● **Brief**: I would like every line of the records below that contains the word "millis" copied.

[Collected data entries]
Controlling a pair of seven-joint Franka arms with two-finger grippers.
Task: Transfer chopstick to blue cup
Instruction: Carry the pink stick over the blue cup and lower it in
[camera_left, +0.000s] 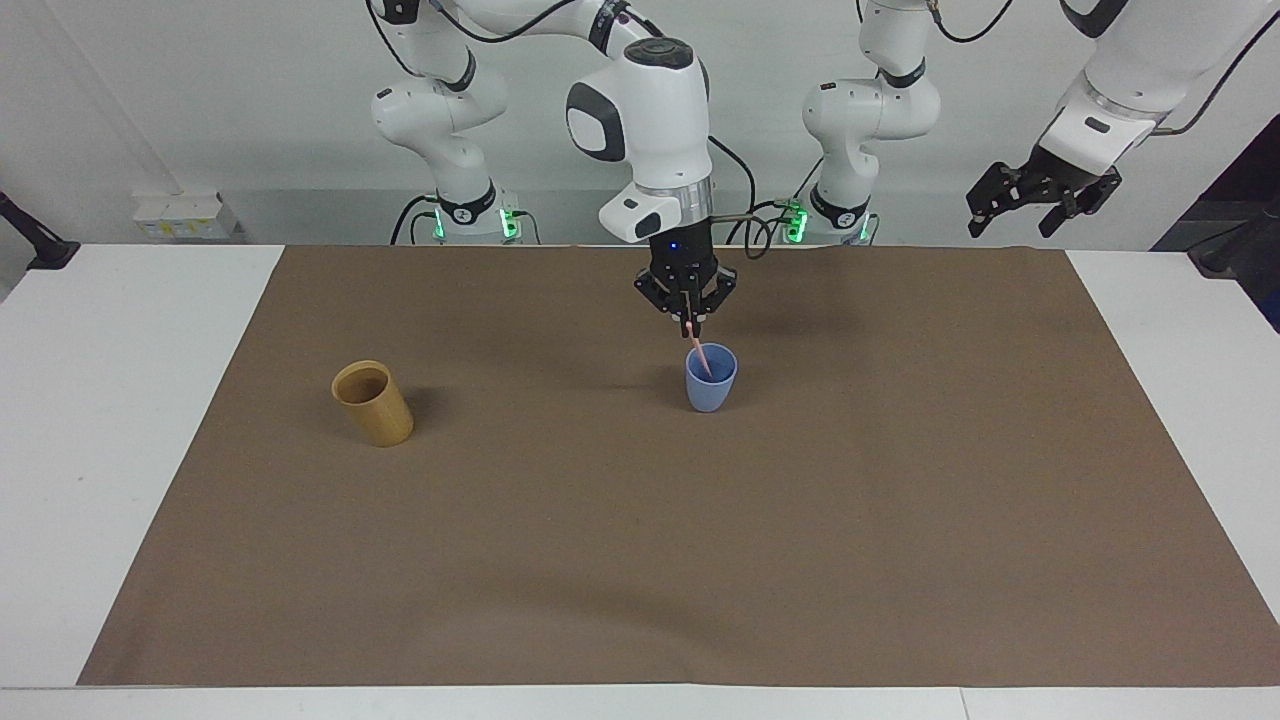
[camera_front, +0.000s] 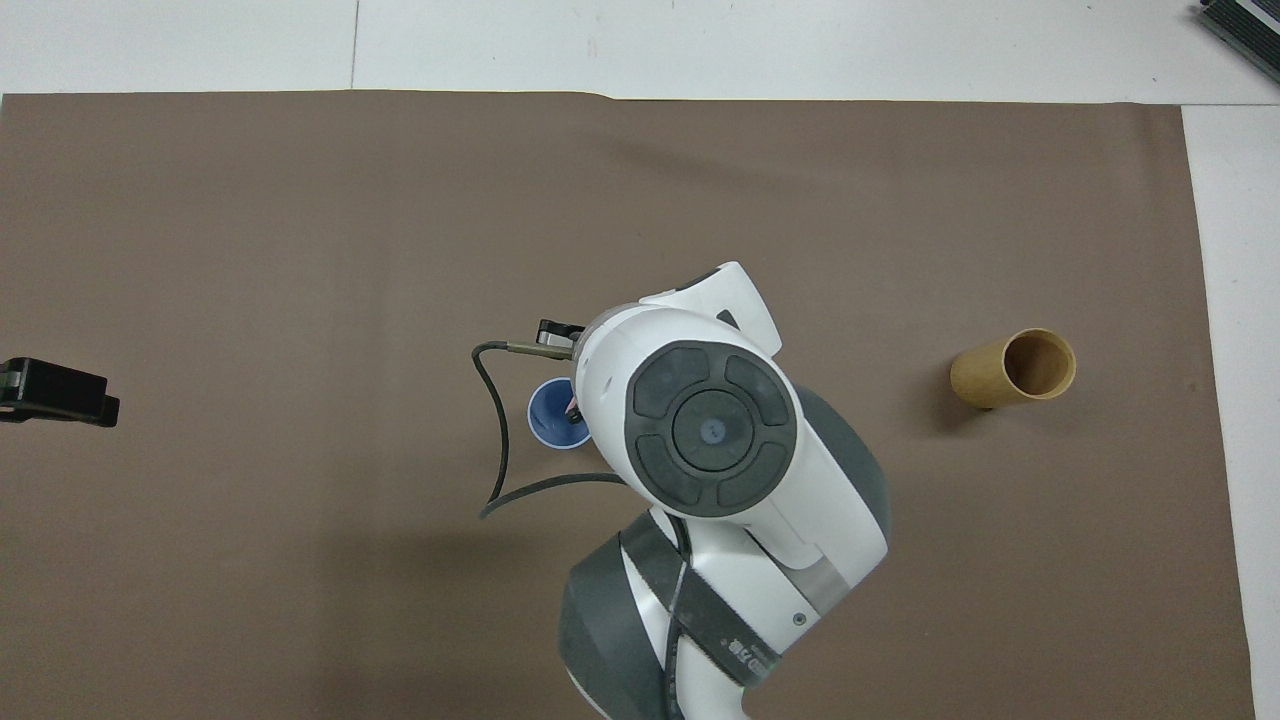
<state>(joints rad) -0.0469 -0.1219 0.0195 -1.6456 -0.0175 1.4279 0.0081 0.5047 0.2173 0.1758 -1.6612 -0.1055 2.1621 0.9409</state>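
Facing view: thin pink chopstick (camera_left: 701, 355) enters tapered blue cup (camera_left: 711, 379).

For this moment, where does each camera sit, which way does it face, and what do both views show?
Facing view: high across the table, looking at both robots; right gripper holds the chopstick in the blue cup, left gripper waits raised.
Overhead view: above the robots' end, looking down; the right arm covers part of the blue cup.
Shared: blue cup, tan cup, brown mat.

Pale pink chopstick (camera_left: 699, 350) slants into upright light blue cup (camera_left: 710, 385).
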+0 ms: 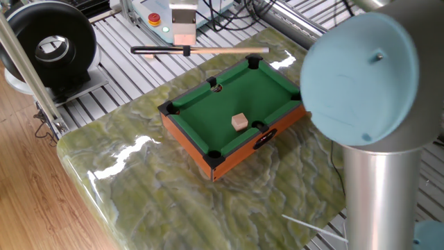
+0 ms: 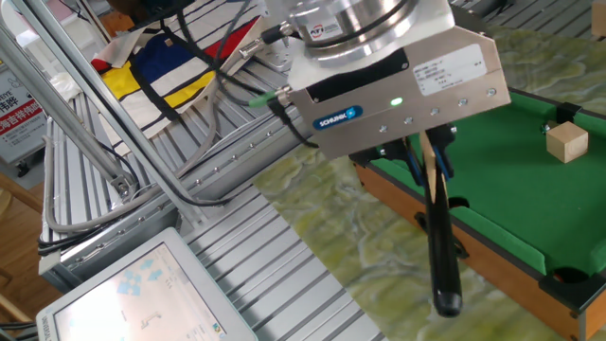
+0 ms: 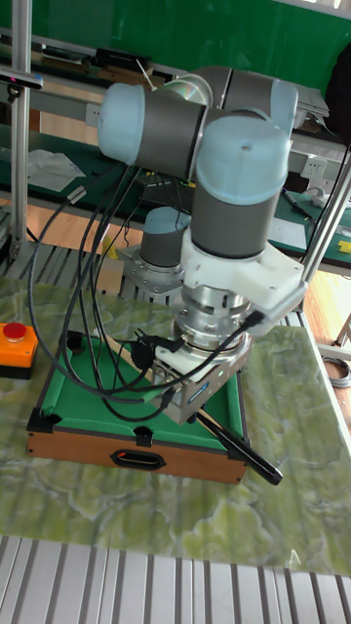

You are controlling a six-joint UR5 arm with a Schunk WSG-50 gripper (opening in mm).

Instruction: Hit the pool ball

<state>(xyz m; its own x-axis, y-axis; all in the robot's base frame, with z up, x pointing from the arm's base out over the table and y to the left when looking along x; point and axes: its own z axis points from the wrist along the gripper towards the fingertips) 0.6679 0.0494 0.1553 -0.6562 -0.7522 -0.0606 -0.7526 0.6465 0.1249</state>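
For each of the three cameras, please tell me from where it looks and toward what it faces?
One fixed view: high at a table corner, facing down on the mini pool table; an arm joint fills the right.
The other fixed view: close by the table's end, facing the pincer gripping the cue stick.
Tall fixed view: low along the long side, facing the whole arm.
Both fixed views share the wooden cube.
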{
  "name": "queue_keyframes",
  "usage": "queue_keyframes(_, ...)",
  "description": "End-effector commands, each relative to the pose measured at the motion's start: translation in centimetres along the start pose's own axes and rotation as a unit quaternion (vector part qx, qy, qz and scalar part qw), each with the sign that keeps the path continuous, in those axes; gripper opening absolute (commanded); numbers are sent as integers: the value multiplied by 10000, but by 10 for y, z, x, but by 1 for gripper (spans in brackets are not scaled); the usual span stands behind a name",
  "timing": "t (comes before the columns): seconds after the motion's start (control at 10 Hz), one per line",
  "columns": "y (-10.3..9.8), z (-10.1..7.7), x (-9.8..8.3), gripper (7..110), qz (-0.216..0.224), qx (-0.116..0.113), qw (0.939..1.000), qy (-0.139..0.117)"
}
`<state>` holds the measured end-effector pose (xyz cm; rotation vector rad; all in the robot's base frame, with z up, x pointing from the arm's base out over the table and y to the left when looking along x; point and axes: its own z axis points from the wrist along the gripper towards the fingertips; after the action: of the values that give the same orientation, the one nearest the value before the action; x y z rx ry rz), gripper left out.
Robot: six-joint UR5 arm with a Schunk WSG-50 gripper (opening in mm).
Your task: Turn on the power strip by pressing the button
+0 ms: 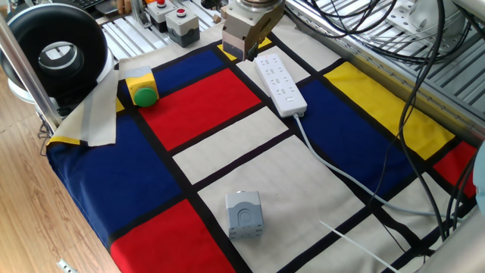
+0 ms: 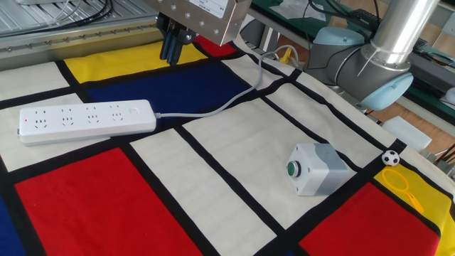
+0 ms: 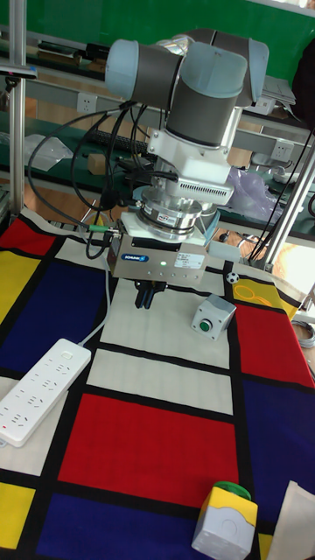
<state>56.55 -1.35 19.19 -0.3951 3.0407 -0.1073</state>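
The power strip (image 1: 280,83) (image 2: 85,119) (image 3: 39,389) lies flat on the patchwork cloth, and its white cable (image 2: 213,107) trails off toward the arm's base. The button (image 2: 133,112) is a pale switch at the strip's cable end, with nothing touching it. My gripper (image 2: 170,57) (image 1: 236,51) (image 3: 146,297) hangs well above the cloth, beyond the strip's cable end and apart from it. Its dark fingers point down and are shut together on nothing.
A green dome button on a yellow box (image 1: 141,89) (image 3: 223,516) sits near a folded cloth corner. A grey box with a green button (image 2: 316,168) (image 1: 244,214) (image 3: 213,316) stands on a white patch. Red-button boxes (image 1: 182,23) and cable bundles (image 1: 424,68) border the table.
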Motion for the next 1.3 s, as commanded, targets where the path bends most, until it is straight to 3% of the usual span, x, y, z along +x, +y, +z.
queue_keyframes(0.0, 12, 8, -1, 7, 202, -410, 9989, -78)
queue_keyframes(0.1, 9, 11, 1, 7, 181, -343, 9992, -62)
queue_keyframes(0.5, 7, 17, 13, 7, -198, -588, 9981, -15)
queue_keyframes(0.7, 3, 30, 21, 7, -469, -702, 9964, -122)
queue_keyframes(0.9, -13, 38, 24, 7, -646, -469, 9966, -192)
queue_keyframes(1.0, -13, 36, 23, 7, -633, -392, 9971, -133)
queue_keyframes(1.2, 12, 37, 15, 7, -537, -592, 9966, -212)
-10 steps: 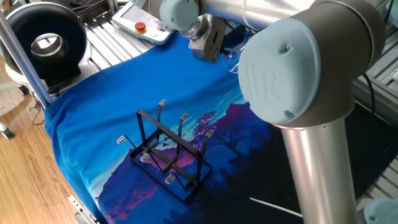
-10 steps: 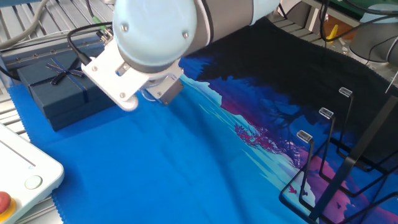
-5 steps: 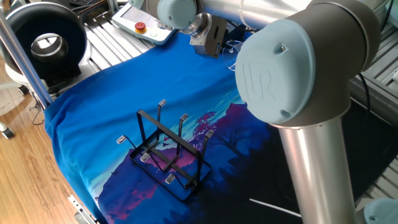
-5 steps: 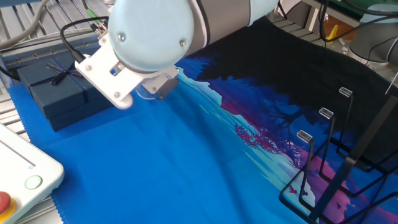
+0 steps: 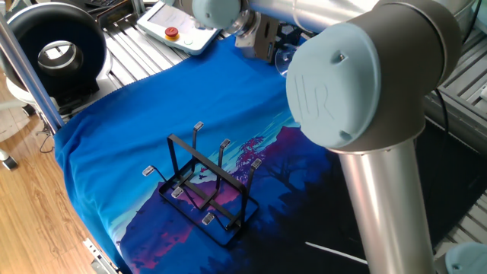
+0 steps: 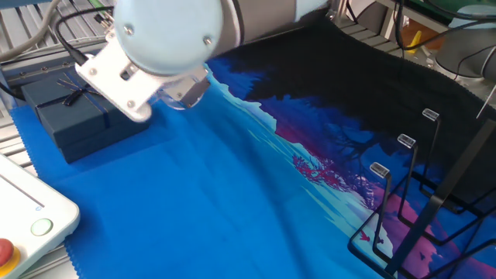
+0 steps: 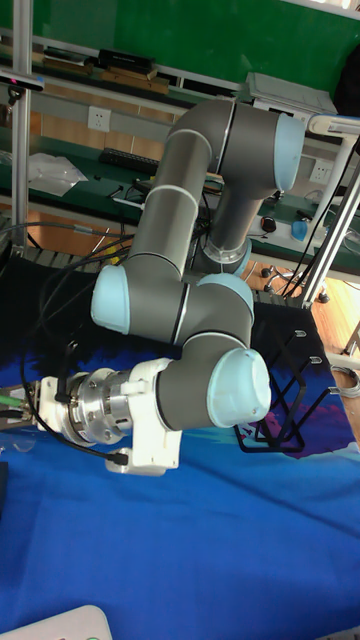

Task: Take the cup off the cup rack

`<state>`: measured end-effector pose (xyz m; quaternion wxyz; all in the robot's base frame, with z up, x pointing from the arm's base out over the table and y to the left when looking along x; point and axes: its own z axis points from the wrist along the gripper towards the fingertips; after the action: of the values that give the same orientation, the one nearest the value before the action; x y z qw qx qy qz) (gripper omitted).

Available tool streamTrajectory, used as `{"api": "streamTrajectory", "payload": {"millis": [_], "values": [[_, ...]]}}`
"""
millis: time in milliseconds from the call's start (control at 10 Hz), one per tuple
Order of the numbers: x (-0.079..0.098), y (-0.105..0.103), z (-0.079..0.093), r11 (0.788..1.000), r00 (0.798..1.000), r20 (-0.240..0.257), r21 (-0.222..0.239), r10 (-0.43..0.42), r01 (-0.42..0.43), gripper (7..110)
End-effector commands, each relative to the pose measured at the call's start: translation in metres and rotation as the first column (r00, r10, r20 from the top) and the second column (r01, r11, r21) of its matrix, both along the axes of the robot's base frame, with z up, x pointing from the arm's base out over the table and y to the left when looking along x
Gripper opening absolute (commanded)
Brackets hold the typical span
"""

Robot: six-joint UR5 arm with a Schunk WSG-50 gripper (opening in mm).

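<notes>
The rack (image 5: 204, 185) in the frame's middle stands bare. The cup (image 5: 283, 57) rides at the top in the claw (image 5: 266, 47) — clamped, I judge. Next: set it down softly.

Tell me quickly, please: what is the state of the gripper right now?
Gripper: its fingers are mostly hidden; the cup sits at its tip, well away from the cup rack, apparently held, but open or shut cannot be told.
</notes>
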<state>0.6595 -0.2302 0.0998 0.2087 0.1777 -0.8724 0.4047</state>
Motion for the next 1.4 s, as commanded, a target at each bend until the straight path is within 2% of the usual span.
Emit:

● **Exercise output**:
Available tool streamTrajectory, used as `{"api": "streamTrajectory", "payload": {"millis": [_], "values": [[_, ...]]}}`
millis: time in milliseconds from the call's start (control at 10 Hz), one per tuple

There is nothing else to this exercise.